We compared the diagnostic criteria of the ESC 2013 and ESC 2021 definitions in a general LBBB population. Consecutive patients with LBBB and varying left ventricular ejection fraction (LVEF) underwent a prospective electro- and echocardiographic examination at Ghent University Hospital from October 2018 through September 2021. LBBB was defined according to conventional criteria (QRS duration ≥ 120 ms, QS or rS in lead V1 and absence of Q waves in leads V5 and V6). Electrocardiograms were digitally stored in MUSE (GE Healthcare, USA) and continuous electrocardiographic characteristics were digitally analysed by the Marquette 12SL algorithm (GE Healthcare, USA). Septal flash on echocardiography was required to substantiate the presence of a true electromechanical LBBB substrate [12, 13]. CRT was implanted according to contemporary ESC guidelines [9, 11]. The study was approved by the Ethics Committee of Ghent University Hospital.

The LBBB cohort consisted of 281 patients (mean age 68 ± 13 years, 56% male, coronary artery disease 25%). Mean LVEF was 47 ± 14%, with 21% of patients having an LVEF ≤ 35%. Whereas 100% of patients met all the ESC 2013 criteria in this cohort, only 12% of patients met the complete set of ESC 2021 criteria (Tab. 1, Fig. 1). From this cohort, 61 patients underwent CRT implantation, of which 27 (44%) patients were categorised as CRT super-responders, based on improvement in LVEF from ≤ 35% to > 45% after ≥ 6 months of CRT. By definition, CRT super-responders represent unequivocal LBBB patients, as they display LBBB and septal flash, and completely reverse remodel, featuring a strong deterministic relationship between LBBB and reversible left ventricular remodelling in these patients. However, even among CRT super-responders, concordance with the ESC 2021 definition remained as low as 19% (Tab. 1).

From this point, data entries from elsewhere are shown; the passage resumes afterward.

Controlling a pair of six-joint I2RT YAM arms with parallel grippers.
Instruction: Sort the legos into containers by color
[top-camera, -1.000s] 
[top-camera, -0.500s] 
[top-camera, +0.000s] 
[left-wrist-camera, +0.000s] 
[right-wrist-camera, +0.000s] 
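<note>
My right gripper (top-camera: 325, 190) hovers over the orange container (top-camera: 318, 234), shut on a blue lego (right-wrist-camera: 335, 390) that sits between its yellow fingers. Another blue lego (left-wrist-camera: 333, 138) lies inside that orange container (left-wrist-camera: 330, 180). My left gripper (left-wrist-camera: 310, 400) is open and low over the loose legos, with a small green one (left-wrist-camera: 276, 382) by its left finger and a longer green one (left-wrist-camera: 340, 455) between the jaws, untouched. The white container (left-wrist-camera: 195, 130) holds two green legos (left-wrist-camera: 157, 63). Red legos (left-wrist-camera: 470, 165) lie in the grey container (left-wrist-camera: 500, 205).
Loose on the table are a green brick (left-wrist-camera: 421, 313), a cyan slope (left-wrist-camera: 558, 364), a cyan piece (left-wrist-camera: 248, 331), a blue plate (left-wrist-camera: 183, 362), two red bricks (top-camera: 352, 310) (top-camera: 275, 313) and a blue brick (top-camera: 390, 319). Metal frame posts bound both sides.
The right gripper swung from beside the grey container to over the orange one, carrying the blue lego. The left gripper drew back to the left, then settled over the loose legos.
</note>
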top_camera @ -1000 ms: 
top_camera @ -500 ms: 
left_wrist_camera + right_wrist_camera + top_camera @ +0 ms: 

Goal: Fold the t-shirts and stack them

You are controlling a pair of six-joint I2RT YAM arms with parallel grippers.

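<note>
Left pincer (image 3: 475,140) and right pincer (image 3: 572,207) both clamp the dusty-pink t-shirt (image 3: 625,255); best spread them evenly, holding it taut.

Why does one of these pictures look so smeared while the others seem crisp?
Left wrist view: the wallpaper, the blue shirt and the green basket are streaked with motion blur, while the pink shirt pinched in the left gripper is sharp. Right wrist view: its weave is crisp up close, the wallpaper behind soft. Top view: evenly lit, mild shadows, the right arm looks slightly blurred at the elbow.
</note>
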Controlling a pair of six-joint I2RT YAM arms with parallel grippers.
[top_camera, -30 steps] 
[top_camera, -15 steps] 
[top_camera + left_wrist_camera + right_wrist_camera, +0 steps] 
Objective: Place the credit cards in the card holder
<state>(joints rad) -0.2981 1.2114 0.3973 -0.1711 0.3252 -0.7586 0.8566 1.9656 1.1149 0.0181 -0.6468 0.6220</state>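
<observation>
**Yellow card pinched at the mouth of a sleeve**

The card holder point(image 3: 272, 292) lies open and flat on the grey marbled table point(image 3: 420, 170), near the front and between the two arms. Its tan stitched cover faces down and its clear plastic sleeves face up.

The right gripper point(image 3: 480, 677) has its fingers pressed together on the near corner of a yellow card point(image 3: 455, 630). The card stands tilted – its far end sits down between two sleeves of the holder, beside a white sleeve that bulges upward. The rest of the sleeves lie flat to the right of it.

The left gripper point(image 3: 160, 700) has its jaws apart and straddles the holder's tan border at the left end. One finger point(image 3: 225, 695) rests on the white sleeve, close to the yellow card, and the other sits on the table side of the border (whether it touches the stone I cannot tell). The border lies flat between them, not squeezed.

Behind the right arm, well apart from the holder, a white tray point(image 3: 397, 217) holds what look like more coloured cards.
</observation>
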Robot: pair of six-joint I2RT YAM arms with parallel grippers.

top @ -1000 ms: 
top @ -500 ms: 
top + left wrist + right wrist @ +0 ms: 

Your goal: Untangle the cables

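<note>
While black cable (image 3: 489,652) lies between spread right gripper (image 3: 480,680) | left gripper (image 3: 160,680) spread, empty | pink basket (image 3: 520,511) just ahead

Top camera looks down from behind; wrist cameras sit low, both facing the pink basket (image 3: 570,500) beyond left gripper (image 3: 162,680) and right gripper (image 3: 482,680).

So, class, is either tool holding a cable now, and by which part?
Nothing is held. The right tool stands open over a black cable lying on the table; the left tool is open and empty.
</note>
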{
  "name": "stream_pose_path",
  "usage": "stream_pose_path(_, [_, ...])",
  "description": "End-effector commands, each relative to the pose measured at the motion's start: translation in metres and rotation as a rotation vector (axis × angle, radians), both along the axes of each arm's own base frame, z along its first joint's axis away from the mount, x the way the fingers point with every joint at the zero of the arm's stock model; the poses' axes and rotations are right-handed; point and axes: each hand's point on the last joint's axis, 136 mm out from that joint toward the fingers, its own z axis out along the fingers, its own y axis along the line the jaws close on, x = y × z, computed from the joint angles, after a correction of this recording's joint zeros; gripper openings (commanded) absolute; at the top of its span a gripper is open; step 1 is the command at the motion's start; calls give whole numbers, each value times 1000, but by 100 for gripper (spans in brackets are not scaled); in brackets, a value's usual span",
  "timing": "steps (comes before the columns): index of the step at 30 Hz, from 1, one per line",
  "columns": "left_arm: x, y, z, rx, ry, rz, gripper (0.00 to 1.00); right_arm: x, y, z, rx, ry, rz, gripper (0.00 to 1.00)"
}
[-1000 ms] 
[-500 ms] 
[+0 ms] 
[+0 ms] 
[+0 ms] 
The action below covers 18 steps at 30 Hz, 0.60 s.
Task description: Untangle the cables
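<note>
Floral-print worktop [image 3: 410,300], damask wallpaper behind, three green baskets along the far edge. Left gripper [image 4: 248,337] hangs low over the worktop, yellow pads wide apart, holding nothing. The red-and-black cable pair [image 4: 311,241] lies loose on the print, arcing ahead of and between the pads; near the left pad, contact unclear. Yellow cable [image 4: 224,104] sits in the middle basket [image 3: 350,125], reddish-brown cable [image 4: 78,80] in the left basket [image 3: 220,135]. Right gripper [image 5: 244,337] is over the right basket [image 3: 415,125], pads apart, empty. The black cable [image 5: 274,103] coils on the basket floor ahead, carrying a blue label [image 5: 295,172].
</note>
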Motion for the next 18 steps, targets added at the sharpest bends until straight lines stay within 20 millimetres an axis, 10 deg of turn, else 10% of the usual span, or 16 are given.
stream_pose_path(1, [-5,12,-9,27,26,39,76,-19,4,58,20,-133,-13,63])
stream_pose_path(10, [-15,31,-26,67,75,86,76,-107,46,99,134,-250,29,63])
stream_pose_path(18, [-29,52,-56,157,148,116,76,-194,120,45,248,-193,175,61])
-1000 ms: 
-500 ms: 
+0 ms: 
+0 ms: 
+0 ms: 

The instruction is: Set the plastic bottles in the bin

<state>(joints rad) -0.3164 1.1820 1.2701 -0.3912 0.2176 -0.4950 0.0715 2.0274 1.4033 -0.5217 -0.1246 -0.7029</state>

The ESC 2013 definition identifies significantly more LBBB patients than the ESC 2021 definition. This probably relates to the extensive and more stringent criteria proposed in the new ESC 2021 LBBB definition. Previous studies favour the incorporation of QRS notching/slurring, which was consistently shown to be a hallmark for electrocardiographic LBBB [2‐4, 6, 8, 14]. However, the use of too selective criteria for diagnosing LBBB might cause underdiagnosis of LBBB, as shown by our analysis. From a pathophysiological (i.e. identification of patients with right-to-left septal activation) and clinical (i.e. CRT eligibility and prediction of CRT response) point of view, broad LBBB inclusion criteria, including lateral QRS notching/slurring, seem reasonable to achieve high sensitivity. In addition, ancillary electro- and echocardiographic criteria, such as a delayed R‑wave peak time, a leftward oriented QRS axis and the presence of septal flash, apical rocking [15] or specific septal strain patterns [16] may be considered to improve the specificity and achieve maximal accuracy for diagnosing LBBB [17]. This two-tiered multi-modality approach in defining LBBB reflects the evolving insights into LBBB pathophysiology, causing a shift from a pure electrocardiographic definition towards LBBB as a clinical entity.